MORIN, JEAN (latinized Joannes Morinus) (1591–1659), French theologian, was born in 1591 at Blois, of Protestant parents. He learned Latin and Greek at Rochelle, and continued his studies at Leiden, subsequently removing to Paris. His conversion to the Roman Church is ascribed to Cardinal du Perron. In 1618 he joined the congregation of the Oratory, and in due course took priest’s orders. In 1625 he visited England in the train of Henrietta Maria; in 1640 he was at Rome, on the invitation of Cardinal Barberini, and was received with special favour by Pope Urban VIII. He was, however, soon recalled to Paris by Richelieu, and the rest of his life was spent in incessant literary labour. The Histoire de la délivrance de l’église chrétienne par l’emp. Constantin, et de la grandeur et souveraineté-temporelle donnée à l’église romaine par les rois de France (1630) gave great offence at Rome, and a Déclaration (1654), directed against faults in the administration of the Oratory, was strictly suppressed. So, too, his great work on penance gave equal offence to the Jesuits and to Port-Royal, and even after his death, in 1659, the polemical vehemence of his Exercitationes biblicae, and the exaggeration of his assertion “apud neotericos Haereticos verba Scripturarum non esse integra, non superficiem, non folia, nedum sensum, medullam et radicem rationis” long led Protestants to treat his valuable contributions to the history of the Hebrew text as a mere utterance of Popish prejudice.

Morin was a voluminous and prolix writer on ecclesiastical antiquities.

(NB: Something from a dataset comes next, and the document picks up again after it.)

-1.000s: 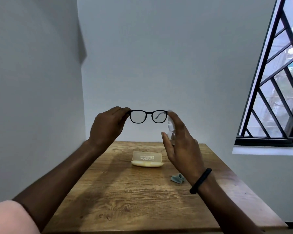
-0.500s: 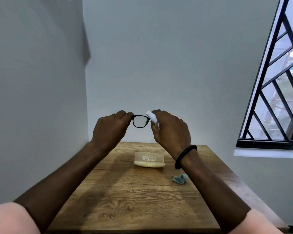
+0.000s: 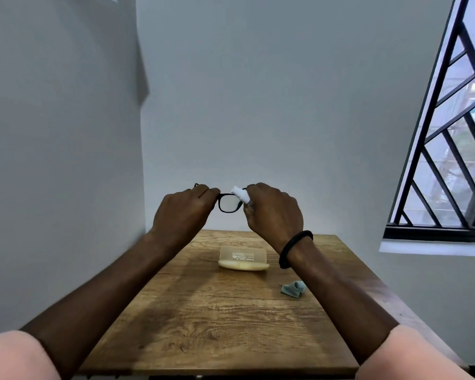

His principal works in this field are Commentarius historicus de disciplina in administratione sacramenti poenitentiae XIII. primis seculis in eccl. occid. et hucusque in orient. observata (1651), and Comm. de sacris ecclesiae ordinationibus secundum antiquos et recentiores latinos, graecos, syros et babylonios (1655), which expresses those irenical views on the subject of ordination which recommended Morin to Urban VIII. The literary correspondence of Morin appeared in 1682 under the title of Antiquitates ecclesiae orientalis (edited by R. Simon).

Morin’s chief fame, however, rests on his biblical and critical work. By his editio princeps of the Samaritan Pentateuch and Targum, in the Paris Polyglott, he gave the first impulse in Europe to the study of this dialect, which he acquired without a teacher (framing a grammar for himself) by the study of MSS. then newly brought to Europe. Not unnaturally he formed a very exaggerated view of the value of the Samaritan tradition of the text (Exercitationes in utrumque Samaritanorum Pentateuchum, 1631). A similar tone of exaggerated depreciation of the Massoretic Hebrew text, coloured by polemical bias against Protestantism, mars his greatest work, the posthumous Exercitationes biblicae de hebraeici graecique textus sinceritate (1660), in which, following in the footsteps of Cappellus, but with incomparably greater learning, he brings irrefragable arguments against the then current theory of the absolute integrity of the Hebrew text and the antiquity of the vowel points.